It won’t be like what I normally do. At all. Well, I drove all the way home last night after seeing the space and listening to them talk about sounds, and I had multiple images popping through my brain, whirling around, and I tried out and discarded a number of things (in my head), including 3D boobs and a stabilizer. I think the way the piece is constructed, regular batting will work fine and I can piece it from all the long leftover bits I have hanging around here. The 3D boobs I think are too much. I’m actually considering a dinner plate type breast, maybe slightly stuffed, maybe not. And I’m string-piecing with the stuff I don’t use. Or don’t need. Or whatever. So it’s going to be kinda wonky. I am considering putting an eyeball on there (just one?) and maybe a heart…dunno. Gotta get the base fabric prepped first.
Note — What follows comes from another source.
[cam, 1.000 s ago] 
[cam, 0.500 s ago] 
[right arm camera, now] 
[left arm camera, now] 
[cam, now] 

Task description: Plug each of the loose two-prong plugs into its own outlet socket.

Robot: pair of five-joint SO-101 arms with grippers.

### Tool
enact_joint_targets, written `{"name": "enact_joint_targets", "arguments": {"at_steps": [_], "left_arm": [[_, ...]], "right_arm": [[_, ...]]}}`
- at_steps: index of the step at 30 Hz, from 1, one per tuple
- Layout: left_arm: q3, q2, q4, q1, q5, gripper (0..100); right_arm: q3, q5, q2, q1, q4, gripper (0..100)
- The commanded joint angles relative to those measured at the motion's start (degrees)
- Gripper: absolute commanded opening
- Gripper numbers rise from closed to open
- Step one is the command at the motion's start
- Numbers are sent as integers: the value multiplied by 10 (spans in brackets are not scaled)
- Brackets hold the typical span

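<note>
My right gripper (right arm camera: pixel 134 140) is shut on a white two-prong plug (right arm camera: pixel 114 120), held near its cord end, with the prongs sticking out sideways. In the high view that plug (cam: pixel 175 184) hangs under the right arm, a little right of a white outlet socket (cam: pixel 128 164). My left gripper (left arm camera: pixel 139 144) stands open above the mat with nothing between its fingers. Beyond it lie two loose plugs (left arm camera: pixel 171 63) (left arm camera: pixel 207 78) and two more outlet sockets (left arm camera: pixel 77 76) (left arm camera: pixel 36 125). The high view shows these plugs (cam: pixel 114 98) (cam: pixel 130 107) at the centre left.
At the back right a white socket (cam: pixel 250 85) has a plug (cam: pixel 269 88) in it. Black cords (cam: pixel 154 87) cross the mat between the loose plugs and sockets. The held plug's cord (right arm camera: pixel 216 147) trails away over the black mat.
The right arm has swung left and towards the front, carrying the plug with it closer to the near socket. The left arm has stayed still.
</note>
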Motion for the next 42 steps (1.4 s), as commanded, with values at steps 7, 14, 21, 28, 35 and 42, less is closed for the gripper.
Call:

There’s 21 yards feet (dammit) of muslin (on sale!) in my dryer right now. I just need to figure out where I’m going to lay out the figure to cut it out. There’s always my classroom. The floors are currently clean. So I might go in tomorrow AM to do that. I’m still debating whether to cut it all as one piece or to divide it up in separate parts: head, torso, legs, arms. I’m not drawing it first. There’s no pattern.
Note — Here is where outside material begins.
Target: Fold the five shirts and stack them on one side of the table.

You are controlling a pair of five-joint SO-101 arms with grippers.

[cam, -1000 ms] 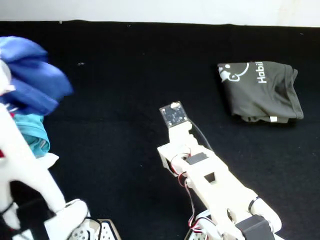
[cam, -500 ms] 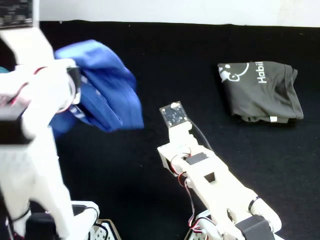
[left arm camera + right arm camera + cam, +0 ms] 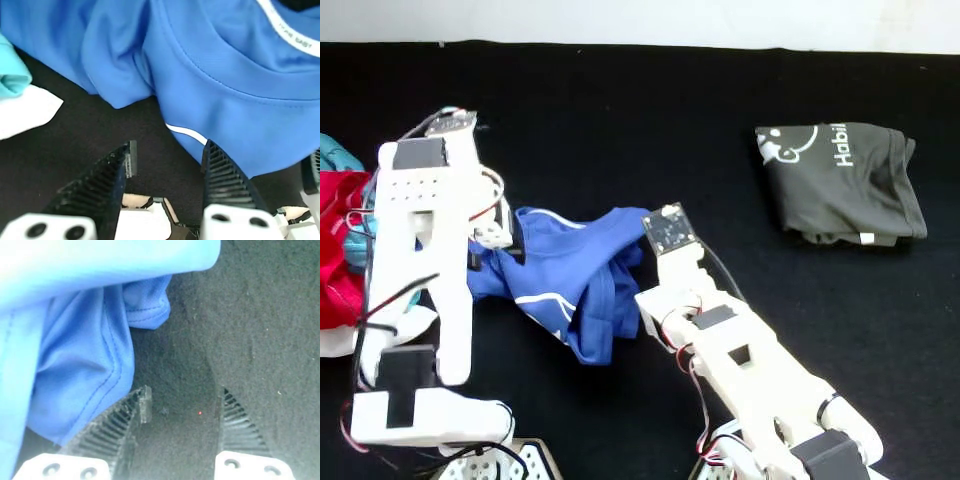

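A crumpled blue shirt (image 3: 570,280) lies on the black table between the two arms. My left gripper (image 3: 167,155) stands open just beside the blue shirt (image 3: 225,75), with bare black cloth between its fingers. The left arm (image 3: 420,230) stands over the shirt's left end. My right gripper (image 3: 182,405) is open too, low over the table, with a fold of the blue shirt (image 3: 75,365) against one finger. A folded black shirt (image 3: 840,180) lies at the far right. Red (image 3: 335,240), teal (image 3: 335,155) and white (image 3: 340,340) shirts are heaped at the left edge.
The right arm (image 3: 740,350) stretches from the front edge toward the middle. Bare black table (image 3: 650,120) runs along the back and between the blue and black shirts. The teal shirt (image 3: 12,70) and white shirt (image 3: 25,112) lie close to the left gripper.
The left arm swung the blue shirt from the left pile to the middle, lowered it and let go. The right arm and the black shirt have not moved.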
My head is swirling with stuff…kind of a string-piecing of ideas in there at the moment. Hopefully it will all coalesce in the next few days so I can get it started before school completely takes over. It’s interesting to let the creative brain run with stuff like this. If I don’t force the issue, put myself in a position where I have to change what I’m doing, mess with my process, my product, work with other people, then I will just keep making the same things. So this is good. Stressful, time-consuming, but good.

Not Tidy Nor Magical

So I spent a short amount of time reading that popular Japanese book of tidying over the last couple of days, and after I almost gave up about two pages in, I settled in to just inhabiting her crazy and laughing my ass off. First, of course, I thanked my bra for being so uncomfortable and yet supporting my mammary glands so spectacularly. I then thanked my dishwasher for probably needing to be fixed again, and my daughter (via text, because she’s not here) for making a disaster area of my smaller living room, because without her actions, I would not appreciate the tidy that will ensue once her ass is in Massachusetts.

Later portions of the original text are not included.